Friday, August 2, 2013
ON HALLOWED GROUND: THE LITTLE BIGHORN BATTLEFIELD
impressions of a trip through our northern plains
…second in a series…
America’s northern plains is a limitless steppe, nothing but rolling hills and knee-high grasses for as far as one might be able to see. The Sioux saw something here. The Americans didn’t, but it didn’t matter. Monroe’s Doctrine of Manifest Destiny, although gauntlet laid down to prevent other European powers from colonizing North America, presumed for us right to lands across the continent regardless of who might already be there.
Rolling out of Billings, Montana, I was eager to check a location off my bucket list: that of the Battlefield along the Little Big Horn. Clipping along I-90 at posted speed, it was difficult to see what all the ruckus might be about. Then we arrived.
Idling up a rise off US 212, we entered, parked the bikes and began to explore. With each step, something grew. I think it was reverence. Stones mark the location where soldiers fell.
Stones mark the locations where some of the Indians fell.
A cavalry soldier’s mount may be his most trusted friend. A stone memorialized the horses as well.
Decades ago, I bought a copy of Dee (Bury My Heart at Wounded Knee) Brown’s book, The Fetterman Massacre. (University of Nebraska Press, 1962.) This historian outlines the missteps and terrible fate of an over-zealous junior officer stationed at Fort Phil Kearney. “The Fetterman Massacre,” Brown writes, “was the second battle in American history from which came no survivors.”
We’d rocketed past Fort Phil Kearney this trip, neglecting to stop.
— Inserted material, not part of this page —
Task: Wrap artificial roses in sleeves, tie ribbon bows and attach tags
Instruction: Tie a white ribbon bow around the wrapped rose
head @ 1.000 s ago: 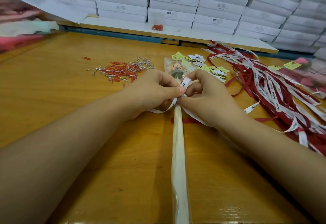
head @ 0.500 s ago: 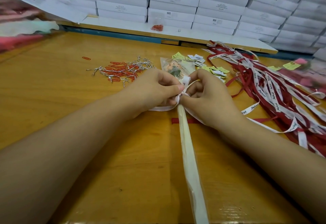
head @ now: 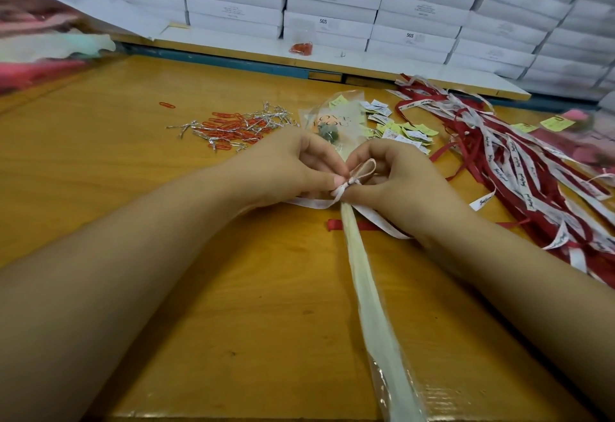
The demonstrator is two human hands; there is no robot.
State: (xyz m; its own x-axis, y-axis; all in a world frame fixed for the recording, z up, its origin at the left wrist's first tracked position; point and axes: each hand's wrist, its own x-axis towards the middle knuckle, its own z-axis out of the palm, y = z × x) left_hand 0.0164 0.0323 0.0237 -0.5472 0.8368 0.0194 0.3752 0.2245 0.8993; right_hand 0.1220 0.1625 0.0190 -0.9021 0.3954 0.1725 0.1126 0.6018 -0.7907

John Byrne Cooke – son of Masterpiece Theatre long-time host Alistair Cooke – composed a brilliant trilogy of historical fiction called The Snowblind Moon, (Tor, 1984) chronicling the ten years between Fetterman and that which hallowed the ground upon which we were about to tread. (My copy was autographed by the author as we enjoyed a burger on the Fourth of July a couple of decades back.)
At the Battlefield bookshop, I picked up a copy of Crazy Horse, a Life, a biography by Pulitzer Prize winning novelist Larry (Lonesome Dove) McMurtry. (Penguin, 1999.) There’s something that a novelist brings to history that, in turns, brings history to life.
Sitting Bull suggested that white man simply wanted to exploit the resources of the Lakota. President Grant said that our efforts were intended to civilize and Christianize the Indians. And it is said that those victorious write the history.
As we approach a century and a half since the events on the high plains took place, perhaps there is small solace in the fact that our more recent literature reflects not only the actions of those fulfilling Monroe’s vision, but also the bravery, courage, character and loss of those whom we overwhelmed. Therein lies the lesson.
Among the best things about the road are those from which we learn: those flashes of truth that change our viewpoint, broaden our perspective and enrich us.
Coupling solemn walks along hallowed paths with the literature that recounts the events of the past make a ride through seemingly forgettable prairie meaningful and rich.